Friday, September 24, 2010

Love, Autumn

On the drive to an early meeting this morning, I watched the September Harvest Moon set in front of me whilst a splendid orange sunrise glowed in my rear view mirror. I noticed the trees along the George Washington Parkway are losing their summer luster; they are only beginning to bear the colors of fall.

Later, in the middle of a parking lot far from the tree-lined edges, I found a tiny red oak leaf resting gently on the windshield of my car. So unexpected and dear. A love note from autumn?

I know this sounds trite, but it's true: I love fall. Colorful foliage, cooler days and clothing in layers. It's a time of personal renewal for me as my energy increases and motivation becomes more intense. I accomplish so much more than I do the entire summer. Look for big things in the months ahead!
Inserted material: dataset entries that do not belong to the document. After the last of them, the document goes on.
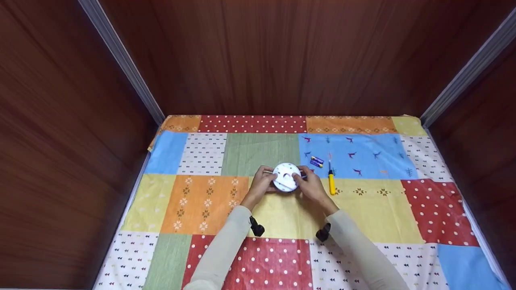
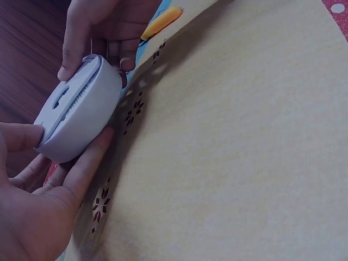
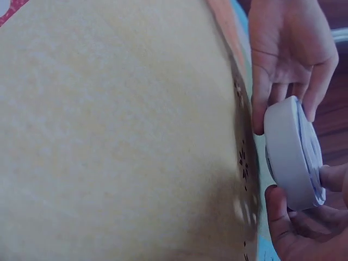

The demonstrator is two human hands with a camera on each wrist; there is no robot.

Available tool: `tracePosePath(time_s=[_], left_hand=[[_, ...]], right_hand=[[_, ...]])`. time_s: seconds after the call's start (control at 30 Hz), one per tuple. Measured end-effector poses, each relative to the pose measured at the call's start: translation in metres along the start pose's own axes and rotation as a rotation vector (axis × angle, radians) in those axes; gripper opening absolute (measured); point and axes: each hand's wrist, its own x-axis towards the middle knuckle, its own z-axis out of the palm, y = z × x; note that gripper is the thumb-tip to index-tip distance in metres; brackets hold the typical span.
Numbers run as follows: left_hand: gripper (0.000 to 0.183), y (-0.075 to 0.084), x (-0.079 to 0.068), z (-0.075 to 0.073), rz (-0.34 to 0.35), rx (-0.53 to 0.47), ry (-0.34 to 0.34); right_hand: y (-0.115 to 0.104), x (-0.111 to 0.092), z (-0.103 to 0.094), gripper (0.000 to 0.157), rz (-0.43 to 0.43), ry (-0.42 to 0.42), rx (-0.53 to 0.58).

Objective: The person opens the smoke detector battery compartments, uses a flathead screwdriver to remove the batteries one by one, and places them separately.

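A white round, disc-shaped device (image 1: 285,170) is held between both hands above the cloth, its face with a central opening and a straight slot turned up. My left hand (image 1: 261,184) grips its left edge, thumb on the face and fingers beneath. On the opposite edge, my right hand (image 1: 311,187) holds it in the same way. The left wrist view shows the device's (image 2: 89,117) smooth side wall and a ridged strip inside the slot. In the right wrist view, the device (image 3: 285,152) is seen edge-on; its underside is hidden.
Two small purple batteries (image 1: 317,162) lie side by side beyond the right hand. To their right is a yellow-handled screwdriver (image 1: 331,183), shaft pointing away. A patchwork cloth (image 1: 354,217) covers the table, and brown wood-look panels (image 1: 258,60) enclose its back and sides.
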Motion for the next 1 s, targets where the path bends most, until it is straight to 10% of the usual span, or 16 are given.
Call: tracePosePath(time_s=[0.5, 1.0], left_hand=[[0.042, 0.0015, -0.0014, -0.0011, 0.005, 0.01, 0.003], [0.042, -0.0016, 0.0012, 0.0002, 0.0, -0.027, -0.027]], right_hand=[[0.0047, 0.0052, -0.0028, 0.042, 0.056, -0.051, 0.301], [0.0077, 0.0019, -0.002, 0.039, 0.078, -0.056, 0.374]])
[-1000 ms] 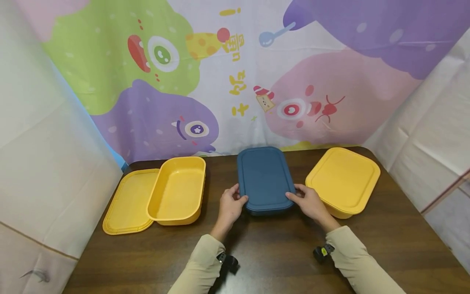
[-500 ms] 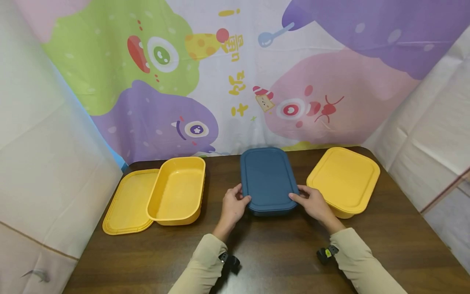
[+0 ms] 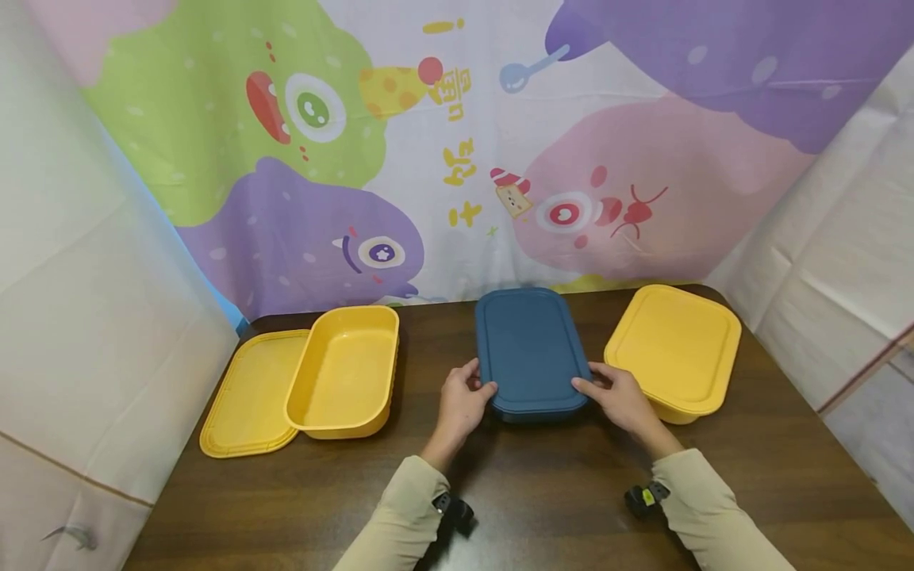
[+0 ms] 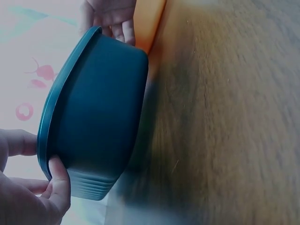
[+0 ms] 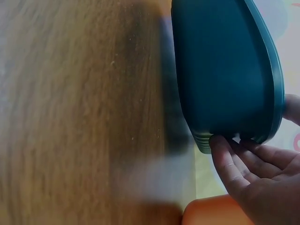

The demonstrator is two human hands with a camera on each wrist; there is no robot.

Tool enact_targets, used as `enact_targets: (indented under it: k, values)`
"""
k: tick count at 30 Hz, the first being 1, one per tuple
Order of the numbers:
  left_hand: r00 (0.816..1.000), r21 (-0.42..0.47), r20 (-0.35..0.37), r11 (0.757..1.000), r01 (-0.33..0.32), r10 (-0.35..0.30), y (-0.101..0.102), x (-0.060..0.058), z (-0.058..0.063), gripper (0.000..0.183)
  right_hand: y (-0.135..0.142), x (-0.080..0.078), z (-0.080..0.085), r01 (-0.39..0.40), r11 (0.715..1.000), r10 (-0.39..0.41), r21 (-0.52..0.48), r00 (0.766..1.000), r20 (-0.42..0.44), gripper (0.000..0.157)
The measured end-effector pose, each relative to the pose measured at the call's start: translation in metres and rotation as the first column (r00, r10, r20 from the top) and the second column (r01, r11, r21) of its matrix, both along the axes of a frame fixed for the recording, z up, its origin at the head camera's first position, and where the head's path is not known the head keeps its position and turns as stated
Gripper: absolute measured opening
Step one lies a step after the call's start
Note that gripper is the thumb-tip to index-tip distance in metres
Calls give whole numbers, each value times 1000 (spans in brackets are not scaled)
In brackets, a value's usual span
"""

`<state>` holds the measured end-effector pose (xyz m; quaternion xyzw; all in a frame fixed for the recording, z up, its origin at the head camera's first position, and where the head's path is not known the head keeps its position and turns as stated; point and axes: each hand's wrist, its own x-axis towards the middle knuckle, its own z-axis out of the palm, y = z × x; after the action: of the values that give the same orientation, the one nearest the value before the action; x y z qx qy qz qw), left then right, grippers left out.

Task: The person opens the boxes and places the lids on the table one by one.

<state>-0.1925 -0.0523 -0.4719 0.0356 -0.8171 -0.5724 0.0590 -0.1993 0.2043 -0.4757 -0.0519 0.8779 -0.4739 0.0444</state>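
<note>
A dark blue lidded food container [image 3: 531,349] stands at the middle back of the table, its lid seated on top. My left hand [image 3: 462,400] grips its near left corner, thumb on the lid's rim and fingers under it along the side. At the near right corner my right hand [image 3: 620,396] holds it the same way, with the thumb on top. Both wrist views show the blue container [image 4: 98,108] from its near end, with the fingers of the right hand [image 5: 262,168] against its ribbed side. Close beside that hand sits a yellow lidded container [image 3: 674,349].
An open yellow container [image 3: 343,428] stands at the left with nothing inside, its edge over a loose yellow lid [image 3: 250,396]. A printed cloth [image 3: 464,262] hangs behind the wooden table [image 3: 557,507].
Both hands have slid the blue container a little to the right, nearer the yellow lidded one. That one has shifted very slightly right at its left edge; the left-hand items stay put.
</note>
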Motion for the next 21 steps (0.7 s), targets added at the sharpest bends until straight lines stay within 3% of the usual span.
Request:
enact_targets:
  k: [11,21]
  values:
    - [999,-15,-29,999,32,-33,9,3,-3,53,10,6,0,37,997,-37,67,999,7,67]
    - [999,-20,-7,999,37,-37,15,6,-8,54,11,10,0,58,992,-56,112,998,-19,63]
Dites moi, SVP, what's on the horizon for you?

Tuesday, September 21, 2010

Sounds of Fall 2010

Fall officially arrives in two days. I hear autumn approaching with the sporadic sound of acorns plunking off sidewalks and car hoods, very different from what I expect to hear soon in India.

Tracey Jackson has prepared me for some the soundtrack of New Delhi. {Tracey is a NYC-based writer, director, producer, screenwriter whose blog I follow and whom I recently met live and in person. She graciously carved time out of a weekend trip to Washington, D.C., with her husband Glen, to meet for drinks.}

In the courtyard of her hotel in the heart of Georgetown, Tracey told me if we were in a similar space Delhi, we would hear the repeated honk honk HONKs as Indians drive with one hand on the horn. Eventually, Tracey assured, it becomes white noise.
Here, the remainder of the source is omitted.